Rendons donc grâce à Dieu, dans la prière, pour Sa grande bonté: non seulement il nous demande de prier, mais il y ajoute une promesse de nous exaucer. Non seulement il nous commande de prier en toute occasion, mais il nous donne aussi les paroles par lesquelles nous sommes entrainés à le faire. Et non seulement il nous donne un modèle à suivre, mais aussi son Esprit qui nous pousse et éveille en nous le désir et la capacité de le faire selon Dieu.

Bucerian





mercredi 20 janvier 2016

Semaine sur la prière (3)




3) Un cœur partagé?

Dans notre paresse, nous pouvons être tentés de négliger de prier. Dans notre légèreté, nous pouvons aussi être tentés de prier pour satisfaire nos passions.
Mais, s'il n'est déjà pas respectueux de converser avec un semblable tout en pianotant sur son téléphone, comment imaginer que l'on puisse paraître devant le Dieu vivant, pour lui adresser nos requêtes, tout en ayant l'esprit "ailleurs", tourné vers des choses éphémères - soit pour nous empêcher de prier sérieusement, soit pour nous empêcher de prier conformément à la volonté de Dieu?
Il faut donc se souvenir que, prier, consiste en une élévation de l'âme à Dieu (Psaume 25. 1) , avec les dispositions que cela implique: un cœur tourné vers lui, cherchant et se conformant à sa volonté (1Jean 5. 14).

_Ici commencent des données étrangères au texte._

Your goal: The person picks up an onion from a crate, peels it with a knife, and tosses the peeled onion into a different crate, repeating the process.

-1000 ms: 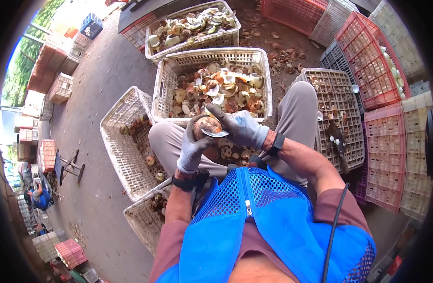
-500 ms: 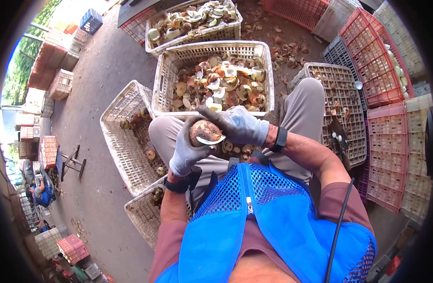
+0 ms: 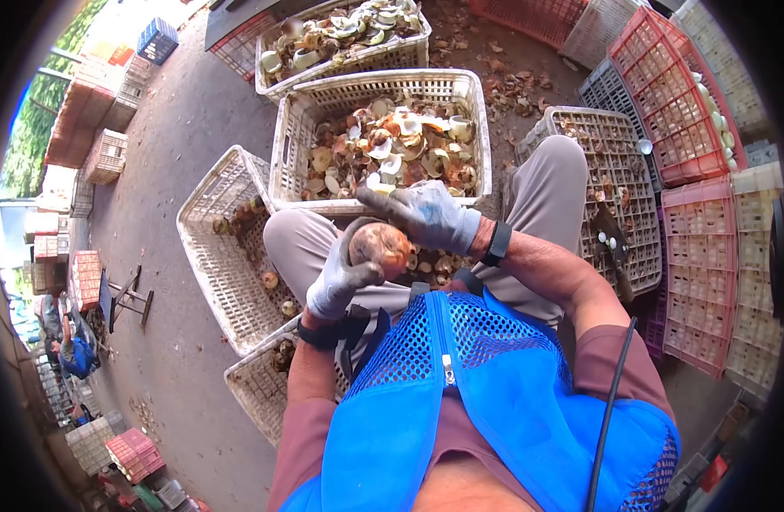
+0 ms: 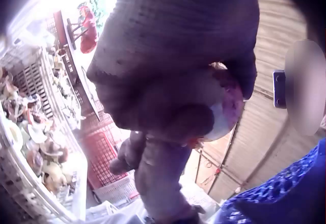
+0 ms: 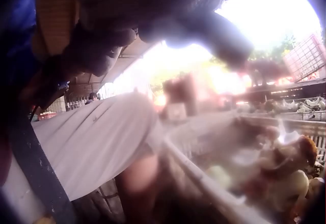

"Pour qu'une prière soit bonne", écrit Luther, "il faut qu'elle soit chose sérieuse, que nous sentions notre misère, et une misère telle qu'elle nous presse et nous pousse à appeler et à crier" (Grand catéchisme).

Chose sérieuse: la prière ne consistera pas à répéter de vains mots, sans y penser, par acquis de conscience, mais sera un élan du coeur et de l'intelligence.
Ce qui est demandé doit être demandé "pour de vrai", sincèrement; ainsi, le pardon des péchés et la délivrance du mal - de sorte que la prière est incompatible avec la non-repentance ou l'intention de continuer à pécher.

Sentir notre misère: la prière ne sera pas une occasion de manifester de l'arrogance devant Dieu, pour prétendre à une dignité par laquelle nous mériterions notre exaucement (cf. Luc 18. 9-14), mais sera au contraire l'occasion de confesser notre péché et de vivre de son pardon.
 
Il a été dit, dans le premier message, que la prière est un devoir autant qu'une consolation. Si tel est le cas, que faire lorsque le cœur manque de l'ardeur dont il a été question ici?
Loin du fatalisme, dans de tels moments, le fidèle se tournera encore vers Dieu, écrit Calvin, "afin de lui demander une ardeur nouvelle" (cf. Catéchisme de Genève, Q. 242).